Exercise description: For each record below, set it down exactly but leave out any picture.

————————

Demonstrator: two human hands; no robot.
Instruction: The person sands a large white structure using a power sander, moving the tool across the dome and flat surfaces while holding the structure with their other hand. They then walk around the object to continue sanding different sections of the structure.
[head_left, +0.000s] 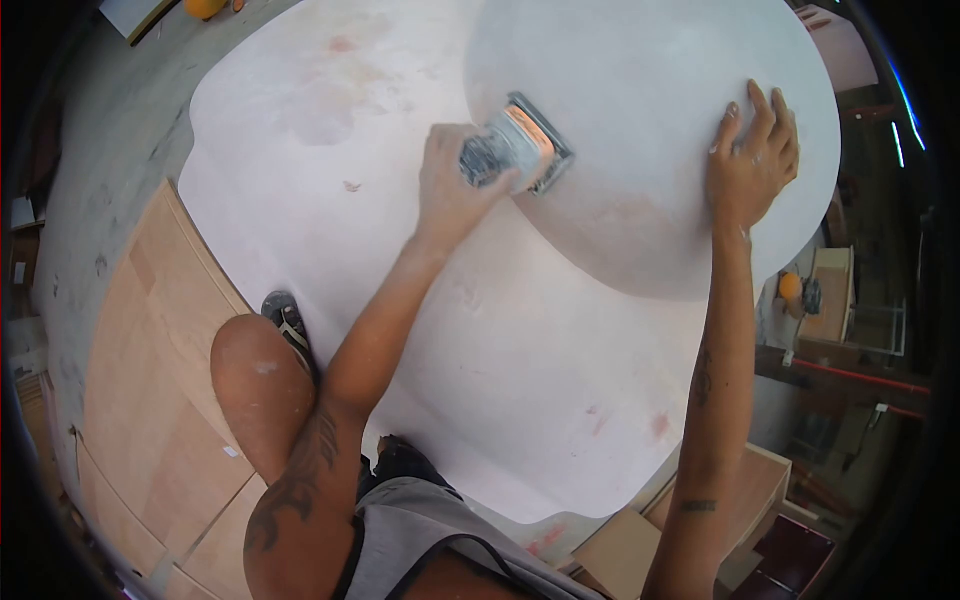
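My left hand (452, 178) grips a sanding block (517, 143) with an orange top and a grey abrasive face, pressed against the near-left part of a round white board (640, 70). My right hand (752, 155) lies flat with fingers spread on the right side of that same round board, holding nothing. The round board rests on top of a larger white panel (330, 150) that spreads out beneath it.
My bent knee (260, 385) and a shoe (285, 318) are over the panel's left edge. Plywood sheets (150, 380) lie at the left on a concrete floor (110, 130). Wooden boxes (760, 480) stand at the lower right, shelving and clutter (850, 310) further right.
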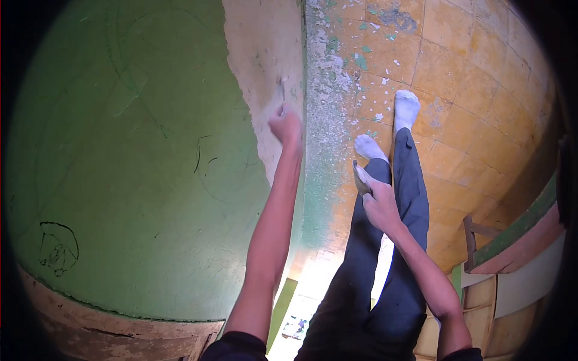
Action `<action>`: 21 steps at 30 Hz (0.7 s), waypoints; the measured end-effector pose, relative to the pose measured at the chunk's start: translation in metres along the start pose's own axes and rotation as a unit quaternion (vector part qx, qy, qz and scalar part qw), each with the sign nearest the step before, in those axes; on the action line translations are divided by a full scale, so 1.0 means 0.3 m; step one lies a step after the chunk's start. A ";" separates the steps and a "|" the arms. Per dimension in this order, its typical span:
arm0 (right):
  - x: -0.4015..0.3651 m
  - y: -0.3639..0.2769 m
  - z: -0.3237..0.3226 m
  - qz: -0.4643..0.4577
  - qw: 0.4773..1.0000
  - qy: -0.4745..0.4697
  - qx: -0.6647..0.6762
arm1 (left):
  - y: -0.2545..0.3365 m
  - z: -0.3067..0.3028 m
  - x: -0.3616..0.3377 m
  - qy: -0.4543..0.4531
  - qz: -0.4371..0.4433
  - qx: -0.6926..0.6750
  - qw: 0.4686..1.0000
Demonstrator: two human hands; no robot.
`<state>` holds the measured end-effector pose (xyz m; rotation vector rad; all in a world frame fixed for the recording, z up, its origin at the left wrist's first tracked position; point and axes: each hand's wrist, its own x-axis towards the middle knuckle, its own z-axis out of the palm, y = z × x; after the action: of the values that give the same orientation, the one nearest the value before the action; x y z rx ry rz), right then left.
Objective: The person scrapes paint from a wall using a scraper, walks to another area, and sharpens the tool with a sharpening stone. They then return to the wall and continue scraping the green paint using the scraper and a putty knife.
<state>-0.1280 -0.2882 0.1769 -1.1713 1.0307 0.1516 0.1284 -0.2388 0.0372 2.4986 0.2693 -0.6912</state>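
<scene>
My left hand (286,125) is closed around a small scraper (281,90), blurred by motion, at the bare strip (256,51) of the wall where the paint is off. Green paint (150,168) covers the wall to the left of that strip, its edge ragged. Lower down, in front of my legs, my right hand (382,207) grips a flat, thin piece (363,178) with a pale edge; its exact kind I cannot make out. That hand is away from the wall.
Paint flakes and dust (328,120) lie along the wall's foot on the orange tiled floor (457,66). My feet in white socks (407,108) stand on the tiles. Wooden furniture (481,231) is at the lower right. A brown wooden edge (120,334) borders the wall at the lower left.
</scene>
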 end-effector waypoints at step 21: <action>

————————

Exercise answer:
Demonstrator: two human hands; no robot.
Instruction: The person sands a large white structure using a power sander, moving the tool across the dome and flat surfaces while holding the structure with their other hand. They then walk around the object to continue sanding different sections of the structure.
[head_left, +0.000s] 
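My left hand (452, 178) grips a sanding block (517, 143) with an orange top and a grey abrasive face, pressed against the near-left part of a round white board (640, 70). My right hand (752, 155) lies flat with fingers spread on the right side of that same round board, holding nothing. The round board rests on top of a larger white panel (330, 150) that spreads out beneath it.
My bent knee (260, 385) and a shoe (285, 318) are over the panel's left edge. Plywood sheets (150, 380) lie at the left on a concrete floor (110, 130). Wooden boxes (760, 480) stand at the lower right, shelving and clutter (850, 310) further right.
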Action `<action>`: 21 steps at 30 Hz (0.7 s), waypoints; the measured end-effector pose, relative to the pose measured at the chunk's start: translation in metres along the start pose's own axes and rotation as a unit quaternion (vector part qx, qy, qz and scalar part qw), each with the sign nearest the step before, in those axes; on the action line translations are divided by a full scale, so 1.0 means 0.3 m; step one lies a step after the chunk's start. A ";" separates the steps and a "|" the arms. Per dimension in this order, its typical span:
arm0 (right):
  - x: -0.4015..0.3651 m
  - y: -0.3639..0.2769 m
  - z: -0.3237..0.3226 m
  - qz: -0.4643..0.4577
  - qw: 0.4773..1.0000
  - qy: -0.4745..0.4697
  - qx: -0.6647..0.6762
arm1 (left):
  - y: -0.2545..0.3365 m
  - z: -0.3067..0.3028 m
  - x: -0.3616..0.3377 m
  - qy: -0.4543..0.4531
  - qz: -0.4371..0.4433
  - qx: -0.6926..0.6750
  - qw: 0.4686..1.0000
Demonstrator: two human hands; no robot.
`<state>` holds the measured end-effector pose (xyz m; rotation vector rad; all in a world frame fixed for the recording, z up, its origin at the left wrist's first tracked position; point and axes: each hand's wrist, its own x-axis towards the middle knuckle, its own z-axis out of the palm, y = z × x; after the action: of the values that give the same orientation, the one nearest the value before the action; x y z rx ry rz), right then left.
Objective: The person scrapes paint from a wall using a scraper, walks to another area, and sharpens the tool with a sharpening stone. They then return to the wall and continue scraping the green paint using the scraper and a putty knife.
<state>-0.1280 -0.2882 0.1769 -1.1713 1.0307 0.1516 0.1284 -0.2388 0.0372 2.4986 0.2693 -0.6912</state>
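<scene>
My left hand (286,125) is closed around a small scraper (281,90), blurred by motion, at the bare strip (256,51) of the wall where the paint is off. Green paint (150,168) covers the wall to the left of that strip, its edge ragged. Lower down, in front of my legs, my right hand (382,207) grips a flat, thin piece (363,178) with a pale edge; its exact kind I cannot make out. That hand is away from the wall.
Paint flakes and dust (328,120) lie along the wall's foot on the orange tiled floor (457,66). My feet in white socks (407,108) stand on the tiles. Wooden furniture (481,231) is at the lower right. A brown wooden edge (120,334) borders the wall at the lower left.
</scene>
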 end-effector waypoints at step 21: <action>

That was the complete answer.